Só senti falta de mais humor, de ouvir a plateia dando risada, já que se tratam de dois personagens de palhaçaria. Há alguns poucos tombos (infalíveis para riso), mas o texto, no geral, se apoia mais na emoção contida do que no humor desbragado. Uma dosagem mais equilibrada entre essas duas vertentes poderia resultar mais rica para o público, mais temperada, mais balanceada. Do jeito que está, a peça fisga não pelo humor, mas pela viagem lúdica, acionada nas memórias de cada um de nós. Não é pouco.
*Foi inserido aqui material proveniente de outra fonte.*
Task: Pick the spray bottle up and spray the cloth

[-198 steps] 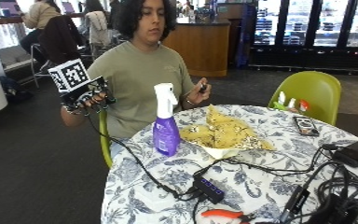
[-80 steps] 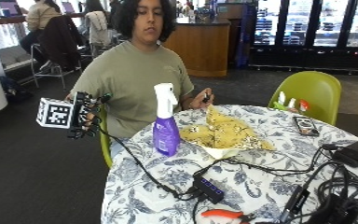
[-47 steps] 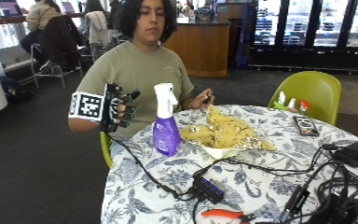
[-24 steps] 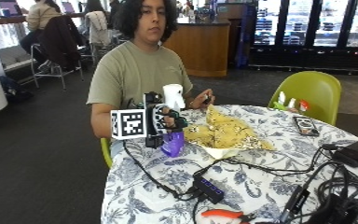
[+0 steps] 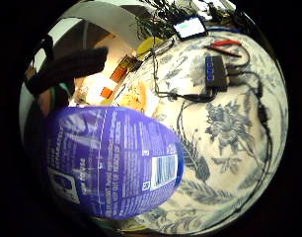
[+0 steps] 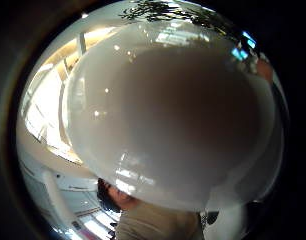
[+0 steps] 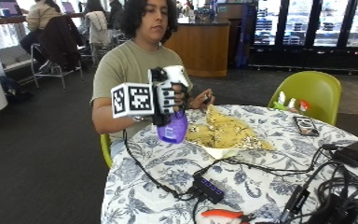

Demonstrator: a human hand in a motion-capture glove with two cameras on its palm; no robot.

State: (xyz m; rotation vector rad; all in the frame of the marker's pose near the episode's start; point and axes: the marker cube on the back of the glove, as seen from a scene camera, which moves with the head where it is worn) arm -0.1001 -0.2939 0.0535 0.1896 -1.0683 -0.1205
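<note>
In the outside view my gloved right hand grips the neck of the purple spray bottle, just under its white spray head. The bottle is upright and hangs slightly above the floral tablecloth, left of the cloth. The yellow patterned cloth lies crumpled on the table in front of the person. The bare left hand rests at the cloth's far edge. The little finger side palm view shows the bottle's labelled purple body close by, with the cloth beyond. The white spray head fills the thumb side palm view.
A black USB hub and several cables lie on the near side of the table, beside red-handled pliers. A phone and a black adapter sit to the right. A green chair stands behind the table.
My right hand came in from beside the person to the bottle and closed round its neck. The bottle has risen a little from where it stood.
</note>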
E essa viagem frenética de brincadeiras consecutivas é disparada a partir da presença cenográfica de um simples varal de roupas. Chega a ser um comovente jeito artesanal de fazer teatro para crianças. Poucos elementos, mas plenos de ressignificados. O infalível pano azul vira mar. O lençol branco evoca fantasminhas e ainda serve de tela para as competentes cenas de teatro de sombras, especialmente dirigidas por Lucas Luciano. Junte-se a isso singelas canções originais, cantadas ao vivo pelos dois versáteis atores e compostas também por Caria, com produção musical e efeitos sonoros de Piva Silva.

Uma peça assim não poderia deixar de homenagear nomes que consolidaram a força do teatro para crianças no Brasil, como Ilo Krugli, Maria Clara Machado, Lúcia Benedetti, Tatiana Belinky e Vladimir Capella. A simples menção a esses nomes, pelos dois personagens, também dispara no público outros tipos de evocações e memórias teatrais. Lindo. Para arrematar tudo, Sidnei e Guto terminam na boca de cena indagando os adultos sobre o quanto eles brincam hoje com suas crianças. Tudo de muito bom gosto, sem agressividade, muito bem controlado pela direção da peça. Leveza e suavidade dominam este momento, combinando com a doçura conhecida dos dois intérpretes. Vamos com eles (re)habitar nossos quintais?